#### [TRY IT]
If a line in the data below includes the string "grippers", please return a copy of it.

● ● ●

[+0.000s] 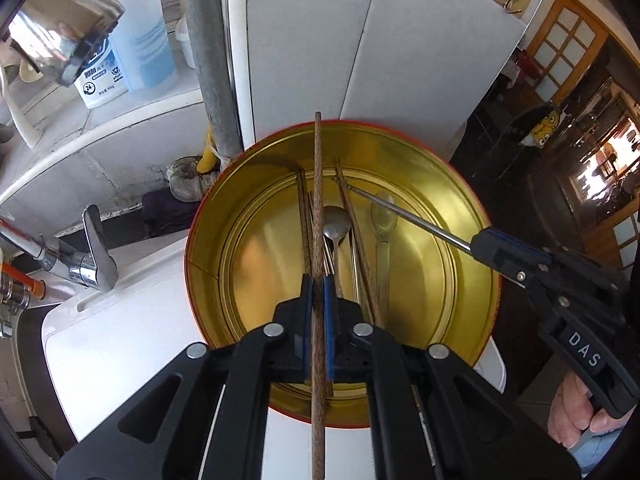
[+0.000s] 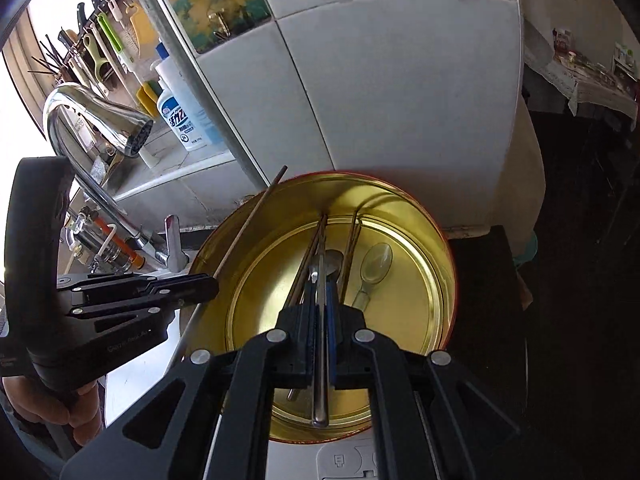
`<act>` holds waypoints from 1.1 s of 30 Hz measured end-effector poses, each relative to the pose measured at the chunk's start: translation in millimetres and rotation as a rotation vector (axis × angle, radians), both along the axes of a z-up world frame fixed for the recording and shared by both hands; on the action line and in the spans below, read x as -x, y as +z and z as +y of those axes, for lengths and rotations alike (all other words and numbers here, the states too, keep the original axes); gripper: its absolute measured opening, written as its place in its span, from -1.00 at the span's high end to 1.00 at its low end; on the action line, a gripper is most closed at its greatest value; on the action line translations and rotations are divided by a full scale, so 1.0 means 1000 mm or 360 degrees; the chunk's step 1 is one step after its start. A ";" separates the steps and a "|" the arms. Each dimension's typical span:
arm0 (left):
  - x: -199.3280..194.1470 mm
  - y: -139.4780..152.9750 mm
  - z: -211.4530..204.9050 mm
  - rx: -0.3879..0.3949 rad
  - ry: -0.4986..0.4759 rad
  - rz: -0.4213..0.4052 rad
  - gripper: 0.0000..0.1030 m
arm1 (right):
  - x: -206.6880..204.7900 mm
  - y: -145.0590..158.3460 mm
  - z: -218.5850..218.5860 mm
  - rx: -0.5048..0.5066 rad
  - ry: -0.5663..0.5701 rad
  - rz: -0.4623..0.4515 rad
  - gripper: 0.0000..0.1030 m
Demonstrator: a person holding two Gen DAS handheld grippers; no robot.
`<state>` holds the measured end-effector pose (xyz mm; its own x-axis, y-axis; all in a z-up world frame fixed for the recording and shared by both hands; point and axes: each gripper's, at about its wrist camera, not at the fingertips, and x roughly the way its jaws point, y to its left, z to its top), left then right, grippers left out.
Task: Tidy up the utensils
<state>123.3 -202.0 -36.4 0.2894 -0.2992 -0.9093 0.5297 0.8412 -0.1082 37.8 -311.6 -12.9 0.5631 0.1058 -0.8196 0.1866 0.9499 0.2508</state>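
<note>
A round gold tin (image 1: 472, 236) (image 2: 432, 312) holds several brown chopsticks (image 1: 362, 248) (image 2: 352, 248), a metal spoon (image 1: 336, 220) (image 2: 334, 260) and a clear plastic spoon (image 1: 384, 216) (image 2: 376, 260). My left gripper (image 1: 319, 284) (image 2: 214, 280) is shut on a brown wooden chopstick (image 1: 318, 200) (image 2: 250, 220) held over the tin's left side. My right gripper (image 2: 320, 284) (image 1: 476, 242) is shut on a metal chopstick (image 1: 408, 216) (image 2: 320, 360) that points into the tin.
The tin stands on a white appliance top (image 1: 120, 344) against a white tiled wall (image 1: 400, 40). A chrome tap (image 2: 96, 120) (image 1: 72, 264), detergent bottles (image 1: 132, 28) (image 2: 180, 116) and hanging kitchen tools (image 2: 100, 40) are to the left. A dark room lies to the right.
</note>
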 end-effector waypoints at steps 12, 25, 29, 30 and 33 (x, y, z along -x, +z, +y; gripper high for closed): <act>-0.022 -0.042 -0.022 -0.0149 -0.0033 0.0040 0.89 | -0.031 -0.040 -0.005 -0.0046 -0.0008 0.0176 0.89; 0.004 -0.030 -0.022 -0.0363 -0.0179 -0.0148 -0.61 | -0.019 -0.007 0.000 0.0176 -0.0001 0.0063 -0.63; 0.006 -0.028 -0.021 -0.0367 -0.0176 -0.0150 -0.61 | -0.017 -0.008 0.007 0.0198 0.0051 0.0078 -0.66; 0.007 -0.028 -0.021 -0.0364 -0.0176 -0.0146 -0.61 | -0.017 -0.008 0.008 0.0201 0.0056 0.0080 -0.66; 0.008 -0.028 -0.021 -0.0364 -0.0173 -0.0144 -0.61 | -0.016 -0.010 0.009 0.0198 0.0063 0.0087 -0.66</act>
<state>115.7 -223.0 -64.7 0.3497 -0.1226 -0.9288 0.6172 0.7760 0.1299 53.5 -302.8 -22.4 0.5148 0.0224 -0.8570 0.1588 0.9799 0.1210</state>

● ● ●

#### [OUTPUT FOR THIS EXERCISE]
Demonstrator: a person holding two Gen DAS handheld grippers; no robot.
`<state>` holds the measured end-effector pose (xyz mm; its own x-axis, y-axis; all in a z-up world frame fixed for the recording and shared by both hands; point and axes: each gripper's, at about its wrist camera, not at the fingertips, and x roughly the way its jaws point, y to its left, z to its top), left then right, grippers left out.

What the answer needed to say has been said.